### Required action
Among the entries, which lines carry the string "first"? Copy each of them.

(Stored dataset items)
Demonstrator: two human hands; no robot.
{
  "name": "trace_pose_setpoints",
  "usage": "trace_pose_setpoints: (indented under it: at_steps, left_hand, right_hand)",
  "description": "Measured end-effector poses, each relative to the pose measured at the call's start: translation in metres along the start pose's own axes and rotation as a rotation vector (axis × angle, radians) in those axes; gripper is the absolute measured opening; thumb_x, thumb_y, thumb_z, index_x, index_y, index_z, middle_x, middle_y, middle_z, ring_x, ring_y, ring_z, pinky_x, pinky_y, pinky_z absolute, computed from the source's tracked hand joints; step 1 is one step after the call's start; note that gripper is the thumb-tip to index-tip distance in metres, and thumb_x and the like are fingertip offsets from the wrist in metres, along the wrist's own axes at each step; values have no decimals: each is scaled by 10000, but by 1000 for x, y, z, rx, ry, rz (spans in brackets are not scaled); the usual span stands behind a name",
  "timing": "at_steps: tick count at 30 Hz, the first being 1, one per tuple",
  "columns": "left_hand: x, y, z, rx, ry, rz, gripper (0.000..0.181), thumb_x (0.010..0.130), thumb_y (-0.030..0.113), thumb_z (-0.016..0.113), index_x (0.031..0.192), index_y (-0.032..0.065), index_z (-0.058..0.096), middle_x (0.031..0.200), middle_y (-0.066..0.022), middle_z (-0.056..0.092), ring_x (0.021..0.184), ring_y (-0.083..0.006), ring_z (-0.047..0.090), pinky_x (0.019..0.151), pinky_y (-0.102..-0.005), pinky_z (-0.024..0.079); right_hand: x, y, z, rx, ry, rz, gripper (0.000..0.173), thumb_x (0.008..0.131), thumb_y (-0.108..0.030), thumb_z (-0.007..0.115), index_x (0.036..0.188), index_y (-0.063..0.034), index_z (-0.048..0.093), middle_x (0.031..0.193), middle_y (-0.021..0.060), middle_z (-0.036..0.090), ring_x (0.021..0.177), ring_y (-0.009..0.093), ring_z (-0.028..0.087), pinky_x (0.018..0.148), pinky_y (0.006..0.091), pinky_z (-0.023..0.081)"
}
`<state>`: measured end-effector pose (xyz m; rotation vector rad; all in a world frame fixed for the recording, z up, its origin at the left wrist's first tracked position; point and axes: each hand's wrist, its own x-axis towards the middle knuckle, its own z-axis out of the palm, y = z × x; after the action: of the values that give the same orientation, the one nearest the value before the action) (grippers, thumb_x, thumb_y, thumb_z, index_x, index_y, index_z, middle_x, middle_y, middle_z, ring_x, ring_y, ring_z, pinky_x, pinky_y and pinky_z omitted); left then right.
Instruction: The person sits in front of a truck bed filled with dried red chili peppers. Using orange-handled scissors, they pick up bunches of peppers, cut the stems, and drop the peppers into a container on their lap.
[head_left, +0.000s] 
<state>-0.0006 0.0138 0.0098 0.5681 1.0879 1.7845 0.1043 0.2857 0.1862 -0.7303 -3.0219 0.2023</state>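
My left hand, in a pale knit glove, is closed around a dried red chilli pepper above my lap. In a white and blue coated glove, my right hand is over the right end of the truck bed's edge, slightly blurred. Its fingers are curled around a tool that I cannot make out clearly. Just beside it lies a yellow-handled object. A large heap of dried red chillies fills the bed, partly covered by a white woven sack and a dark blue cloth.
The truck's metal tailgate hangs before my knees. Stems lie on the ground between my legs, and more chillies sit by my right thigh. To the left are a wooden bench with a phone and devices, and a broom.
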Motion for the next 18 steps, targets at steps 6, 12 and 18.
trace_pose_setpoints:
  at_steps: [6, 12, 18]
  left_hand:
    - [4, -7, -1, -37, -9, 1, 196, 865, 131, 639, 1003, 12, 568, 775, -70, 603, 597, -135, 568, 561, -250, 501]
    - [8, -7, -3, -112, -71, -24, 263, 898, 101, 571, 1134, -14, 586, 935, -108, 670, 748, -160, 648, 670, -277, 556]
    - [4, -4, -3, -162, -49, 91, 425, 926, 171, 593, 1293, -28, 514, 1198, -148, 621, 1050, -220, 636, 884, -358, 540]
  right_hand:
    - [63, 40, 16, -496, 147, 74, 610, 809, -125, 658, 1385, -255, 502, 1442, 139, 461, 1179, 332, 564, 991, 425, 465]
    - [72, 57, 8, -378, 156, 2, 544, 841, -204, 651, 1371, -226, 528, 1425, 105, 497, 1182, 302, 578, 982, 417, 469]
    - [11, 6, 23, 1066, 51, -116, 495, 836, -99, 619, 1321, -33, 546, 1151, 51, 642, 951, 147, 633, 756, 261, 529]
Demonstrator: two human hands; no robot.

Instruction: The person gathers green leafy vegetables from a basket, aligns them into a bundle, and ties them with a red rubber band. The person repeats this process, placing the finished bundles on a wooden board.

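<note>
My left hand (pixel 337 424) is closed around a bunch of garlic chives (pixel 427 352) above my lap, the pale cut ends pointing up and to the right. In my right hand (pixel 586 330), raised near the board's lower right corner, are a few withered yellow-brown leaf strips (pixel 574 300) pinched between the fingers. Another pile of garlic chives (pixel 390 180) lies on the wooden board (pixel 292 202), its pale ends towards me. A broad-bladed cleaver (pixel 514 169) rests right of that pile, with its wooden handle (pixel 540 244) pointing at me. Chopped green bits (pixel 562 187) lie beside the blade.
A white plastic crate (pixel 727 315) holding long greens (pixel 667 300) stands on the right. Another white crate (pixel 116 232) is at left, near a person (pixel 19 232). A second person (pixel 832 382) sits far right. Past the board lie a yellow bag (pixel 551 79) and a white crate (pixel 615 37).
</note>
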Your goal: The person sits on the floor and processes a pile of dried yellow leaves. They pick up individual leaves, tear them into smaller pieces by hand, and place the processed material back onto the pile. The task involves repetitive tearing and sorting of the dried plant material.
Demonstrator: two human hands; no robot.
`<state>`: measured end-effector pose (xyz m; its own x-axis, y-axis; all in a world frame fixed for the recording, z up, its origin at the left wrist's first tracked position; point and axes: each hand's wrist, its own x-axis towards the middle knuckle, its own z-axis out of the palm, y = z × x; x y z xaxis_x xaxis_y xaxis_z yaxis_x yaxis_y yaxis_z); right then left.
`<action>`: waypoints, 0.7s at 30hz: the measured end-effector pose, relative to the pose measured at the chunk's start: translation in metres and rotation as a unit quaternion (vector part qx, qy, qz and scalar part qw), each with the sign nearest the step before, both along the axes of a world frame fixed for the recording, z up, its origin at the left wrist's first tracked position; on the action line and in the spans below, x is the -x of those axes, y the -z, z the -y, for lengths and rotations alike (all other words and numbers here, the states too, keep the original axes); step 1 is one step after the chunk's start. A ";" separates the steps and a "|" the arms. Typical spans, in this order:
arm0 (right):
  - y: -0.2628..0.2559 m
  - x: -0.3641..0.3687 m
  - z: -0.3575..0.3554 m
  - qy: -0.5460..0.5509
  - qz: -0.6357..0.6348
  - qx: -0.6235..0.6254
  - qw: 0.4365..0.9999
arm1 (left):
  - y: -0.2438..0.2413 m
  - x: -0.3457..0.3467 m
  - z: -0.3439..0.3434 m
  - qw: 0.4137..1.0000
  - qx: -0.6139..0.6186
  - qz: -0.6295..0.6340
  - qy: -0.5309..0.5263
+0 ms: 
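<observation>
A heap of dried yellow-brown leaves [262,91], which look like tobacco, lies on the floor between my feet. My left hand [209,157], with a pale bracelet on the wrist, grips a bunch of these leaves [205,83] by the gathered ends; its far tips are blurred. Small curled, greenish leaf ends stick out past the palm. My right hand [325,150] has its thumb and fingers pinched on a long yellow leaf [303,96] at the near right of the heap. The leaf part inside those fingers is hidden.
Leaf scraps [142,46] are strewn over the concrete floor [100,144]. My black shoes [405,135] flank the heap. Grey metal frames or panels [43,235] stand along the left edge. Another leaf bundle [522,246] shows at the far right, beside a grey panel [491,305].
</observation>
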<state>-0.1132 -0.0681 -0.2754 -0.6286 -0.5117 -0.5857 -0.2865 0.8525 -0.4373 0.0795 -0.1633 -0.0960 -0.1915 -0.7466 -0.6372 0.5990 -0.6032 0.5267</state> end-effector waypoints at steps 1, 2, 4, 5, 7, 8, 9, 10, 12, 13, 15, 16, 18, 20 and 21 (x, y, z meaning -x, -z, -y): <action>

### Solution to this task
  "timing": "at_steps: tick count at 30 Hz, the first being 1, one per tuple",
`<state>`: measured end-effector pose (xyz m; rotation vector rad; all in a world frame fixed for the recording, z up, its origin at the left wrist's first tracked position; point and axes: each hand's wrist, its own x-axis towards the middle knuckle, its own z-axis out of the palm, y = z × x; after the action: of the values that give the same orientation, the one nearest the value before the action) (grippers, thumb_x, thumb_y, thumb_z, index_x, index_y, index_z, middle_x, middle_y, middle_z, ring_x, ring_y, ring_z, pinky_x, pinky_y and pinky_z omitted); left then right.
`<state>`: measured end-effector pose (xyz m; its own x-axis, y-axis; all in a world frame fixed for the recording, z up, its origin at the left wrist's first tracked position; point and axes: each hand's wrist, its own x-axis towards the middle knuckle, its own z-axis out of the palm, y = z × x; x y z xaxis_x xaxis_y xaxis_z yaxis_x yaxis_y yaxis_z); right then left.
`<action>`: waypoints, 0.7s at 30hz: the measured end-effector pose, relative to the pose measured at the chunk's start: translation in metres and rotation as a unit quaternion (vector part qx, qy, qz and scalar part qw), each with the sign nearest the step before, both along the axes of a world frame fixed for the recording, z up, its origin at the left wrist's first tracked position; on the action line and in the spans below, x is the -x of those axes, y the -z, z the -y, for lengths and rotations alike (all other words and numbers here, the states too, keep the original axes); step 1 is one step after the chunk's start. A ";" separates the steps and a "|" the arms. Typical spans, in this order:

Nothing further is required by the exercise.